Professor Richard Hames, director of the Asian Foresight Institute in Bangkok is an Australian futurist who believes that there is an urgent need to transform industry and that today’s system is unsustainable.

"We need to develop a system that enables us to prosper without growth and the prevailing addiction to consumerism. With 7 billion people on the planet, a world over-population crisis is fast approaching," he told a recent conference in Melbourne.

"Some 15-20% of the world’s population is obese, while on the other hand 15-20% is starving. Food, water, climate, and social and economic systems are all in a state of tremor, if not collapse, and we can see the start of a breakdown of social order and the possible failure of nation states.

"Tomorrow’s businesses will need to harness new technologies to improve productivity, and we must quickly move from a fossil fuel based system to renewable energy.

"There is a need for new business models including networked intelligence, collaborative co-design, and the development of niche manufacturing of new products. Australia can punch above its weight and become a design laboratory for the rest of the world. We must move from intense competition to collaboration, because the future is about design, not machine thinking," Hames said.

Mission zero

Leading carpet tile manufacturer, InterfaceFLOR, is actively pursuing a Mission Zero objective to eliminate any negative impact by the company on the environment by 2020.

Central to this is a strong focus on Life Cycle Assessment (LCA) to identify the environmental impacts in product life cycles, including both downstream and upstream influences on the company’s footprint.

InterfaceFLOR’s CEO and president of the AsiaPac region, Rob Coombs, says it is important to look at the whole of life impact of the company’s products.

For example, only about 15% of its CO2 emissions relate to its own manufacturing activities.

"We work closely with upstream suppliers of materials as well as downstream providers of services such as transport to reduce our LCA footprint," he told Manufacturers’ Monthly.

"Our sustainability drive started by introducing a war on waste at our factory in Picton, NSW, which calls for a reduction in waste of 10% year after year.

"Other achievements include reduced emissions from process energy by 41 percent, reduced water consumption by 60 percent, and reduced non-renewable energy by 72 percent. In addition, our use of recycled and bio-based materials has increased to 39 percent," Coombs said.

"To date we have diverted more than 250,000m2 of carpet tiles from landfill through our ReEntry recycling program, InterfaceFLOR packaging is now made from 100 percent post-consumer recycled content, and new innovative sustainable products have been designed.

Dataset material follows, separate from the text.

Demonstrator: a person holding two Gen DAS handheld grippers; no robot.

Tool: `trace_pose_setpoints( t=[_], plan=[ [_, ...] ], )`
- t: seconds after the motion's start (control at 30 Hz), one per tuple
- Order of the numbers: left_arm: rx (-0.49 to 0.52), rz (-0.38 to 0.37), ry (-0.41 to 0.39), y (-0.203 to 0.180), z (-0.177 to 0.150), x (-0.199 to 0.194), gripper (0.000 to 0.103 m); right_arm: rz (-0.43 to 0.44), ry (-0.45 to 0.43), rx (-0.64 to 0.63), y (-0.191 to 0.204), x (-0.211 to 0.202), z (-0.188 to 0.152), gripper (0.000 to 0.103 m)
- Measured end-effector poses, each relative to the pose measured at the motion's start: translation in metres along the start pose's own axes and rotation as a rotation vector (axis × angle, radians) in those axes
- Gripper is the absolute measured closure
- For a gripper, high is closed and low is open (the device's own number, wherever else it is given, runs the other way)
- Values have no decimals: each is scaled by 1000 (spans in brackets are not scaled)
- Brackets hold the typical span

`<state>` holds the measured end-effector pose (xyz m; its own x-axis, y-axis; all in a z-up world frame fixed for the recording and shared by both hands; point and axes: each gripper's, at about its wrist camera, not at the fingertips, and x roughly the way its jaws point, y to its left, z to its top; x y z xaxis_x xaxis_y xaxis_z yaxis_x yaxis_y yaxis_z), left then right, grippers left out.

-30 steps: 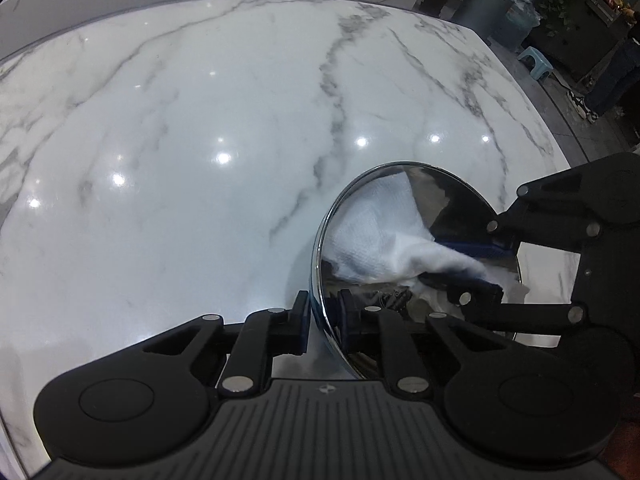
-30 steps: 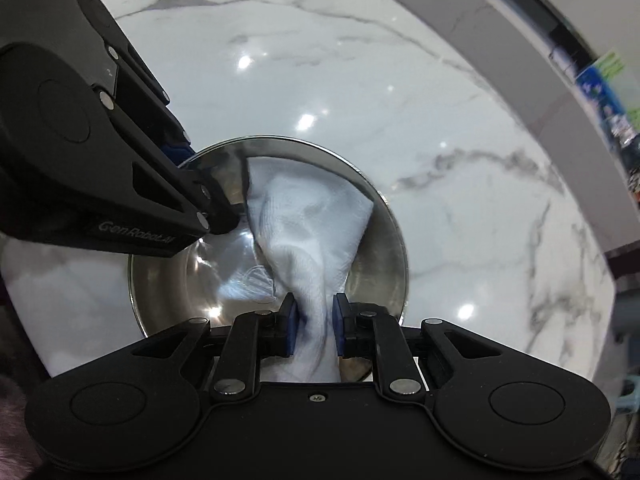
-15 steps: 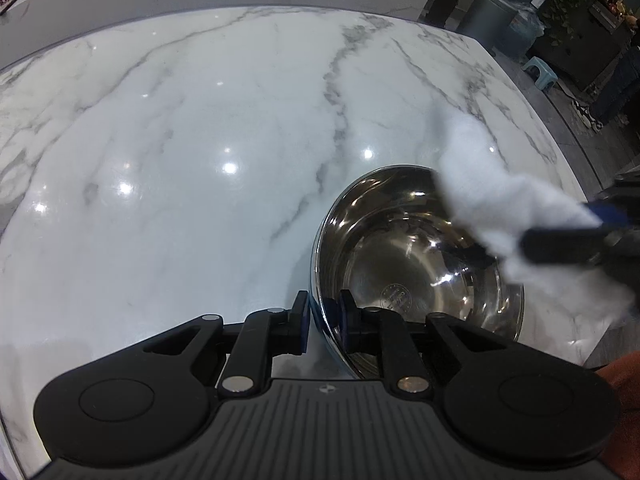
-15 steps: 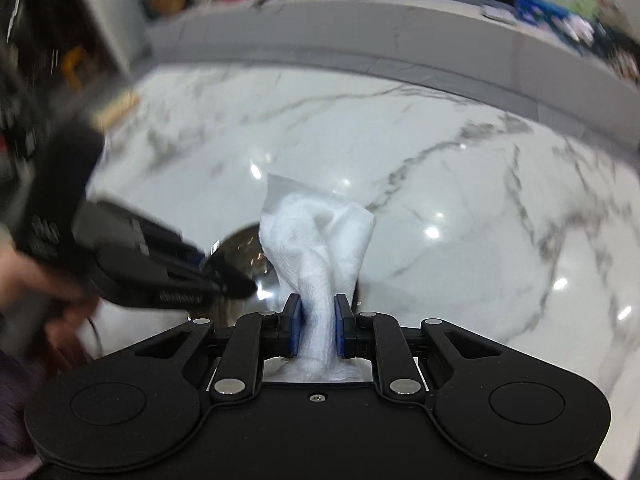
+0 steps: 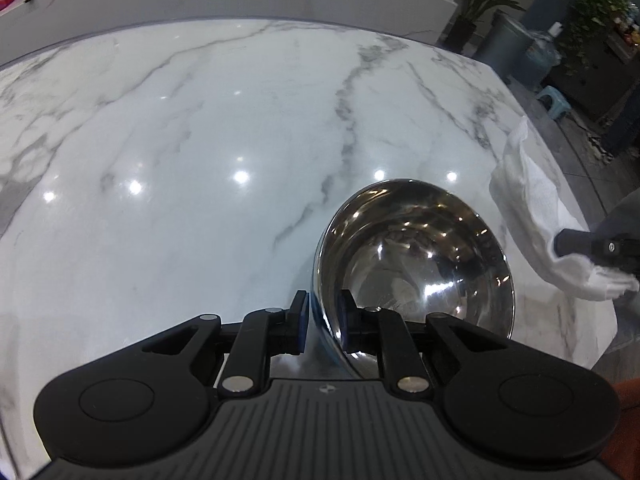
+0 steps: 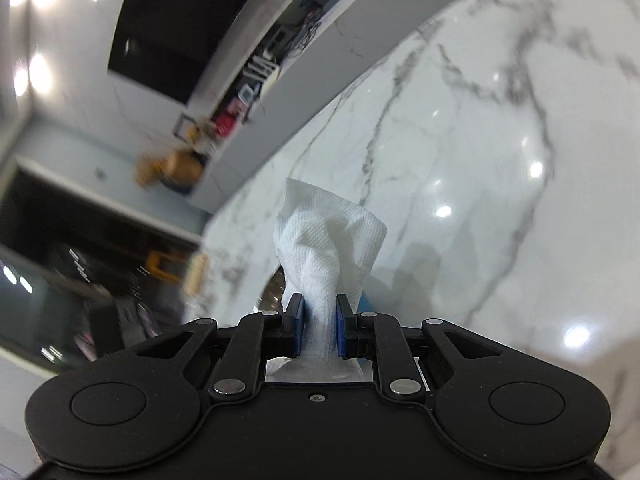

"Such results are having a significant beneficial effect on the company’s bottom line. Better products are being produced at lower costs, and this is helping us to compete effectively with Asian-based textile companies. InterfaceFLOR is now one of the most profitable companies in the global carpet manufacturing industry."

Coombs points out that people increasingly want to work for sustainable companies, which is especially important in a highly competitive labour market.

"At the end of the day there must still be a strong profit motive, but there are ethical ways to make money and a key is to replace old ways of thinking with sustainable design and manufacturing processes," Coombs said.